Custom matrix multiplication kernels in C : A friendly introduction to FMA’s complement

12 min readApr 2, 2024

Murage Kibicho — AI Researcher at FileForma

Optimized matrix multiplication kernels power modern artificial intelligence algorithms. This article introduces Fused Multiply Add’s complement or FMA’s complement. It is a custom binary number system designed to calculate vector dot products. Technically, FMA’s complement is a fixed-point representation of binary numbers created — as an alternative to 2’s complement and 1’s complement — to perform the Fused Multiply-Add instruction.

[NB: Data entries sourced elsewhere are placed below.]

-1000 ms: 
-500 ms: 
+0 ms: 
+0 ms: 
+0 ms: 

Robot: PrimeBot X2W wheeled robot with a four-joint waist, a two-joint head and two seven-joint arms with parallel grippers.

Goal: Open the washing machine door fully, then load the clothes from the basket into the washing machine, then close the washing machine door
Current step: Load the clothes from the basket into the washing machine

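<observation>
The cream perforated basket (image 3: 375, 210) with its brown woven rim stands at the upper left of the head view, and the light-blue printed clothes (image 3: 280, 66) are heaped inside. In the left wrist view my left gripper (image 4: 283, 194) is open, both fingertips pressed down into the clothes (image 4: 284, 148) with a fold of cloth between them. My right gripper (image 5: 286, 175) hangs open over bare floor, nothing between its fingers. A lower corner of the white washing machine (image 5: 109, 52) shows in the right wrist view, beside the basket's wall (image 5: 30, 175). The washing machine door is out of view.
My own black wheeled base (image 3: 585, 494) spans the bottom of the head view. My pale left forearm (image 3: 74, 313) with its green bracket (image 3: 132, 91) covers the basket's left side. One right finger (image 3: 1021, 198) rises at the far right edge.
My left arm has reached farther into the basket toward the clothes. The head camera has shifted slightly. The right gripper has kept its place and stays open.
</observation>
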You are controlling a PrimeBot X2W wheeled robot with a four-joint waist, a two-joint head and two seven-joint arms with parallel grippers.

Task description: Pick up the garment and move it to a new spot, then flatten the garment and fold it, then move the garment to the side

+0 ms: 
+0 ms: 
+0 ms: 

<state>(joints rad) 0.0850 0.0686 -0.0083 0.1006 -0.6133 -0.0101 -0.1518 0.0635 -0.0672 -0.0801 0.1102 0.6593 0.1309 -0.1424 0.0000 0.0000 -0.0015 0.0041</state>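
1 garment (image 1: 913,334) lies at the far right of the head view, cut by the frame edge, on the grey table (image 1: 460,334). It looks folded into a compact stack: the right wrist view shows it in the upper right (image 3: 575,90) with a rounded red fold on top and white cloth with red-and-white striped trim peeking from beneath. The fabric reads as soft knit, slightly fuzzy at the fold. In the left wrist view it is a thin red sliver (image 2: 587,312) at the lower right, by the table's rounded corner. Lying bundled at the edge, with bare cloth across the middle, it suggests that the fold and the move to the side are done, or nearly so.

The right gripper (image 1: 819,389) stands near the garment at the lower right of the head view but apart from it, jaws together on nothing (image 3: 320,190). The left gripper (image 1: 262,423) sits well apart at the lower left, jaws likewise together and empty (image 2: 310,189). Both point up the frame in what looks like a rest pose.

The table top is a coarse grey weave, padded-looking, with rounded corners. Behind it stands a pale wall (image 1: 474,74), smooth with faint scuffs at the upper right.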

FMA’s complement is still in R&D. The algorithm is somewhat slow, however, this article guides programmers through a working implementation in the C language. Programmers who follow along shall witness 3 important results.

Dot product alternative — FMA’s complement opens up research into alternative algorithms for calculating vector dot products.
Arithmetic on compressed forms — FMA’s complement compresses matrices and permits matrix multiplications in a compressed state. Decoding is not necessary.
Cache awareness — FMA’s complement caches intermediate dot product results. This reduces the total number of CPU instructions needed to perform a matrix multiplication.
Linear Basis multiplications — FMA’s complement permits one to calculate few vector dot products and guess (with reasonable accuracy) the results of related vector dot products.

Fileforma is a startup dedicated to binary format research. Our current focus is on custom number systems for matrix multiplications. This tutorial is intended for programmers interested in writing their own FMA’s complement library. We are pre-selling commercial research licenses here. This guarantees you access to our research on matrix multiplication kernels.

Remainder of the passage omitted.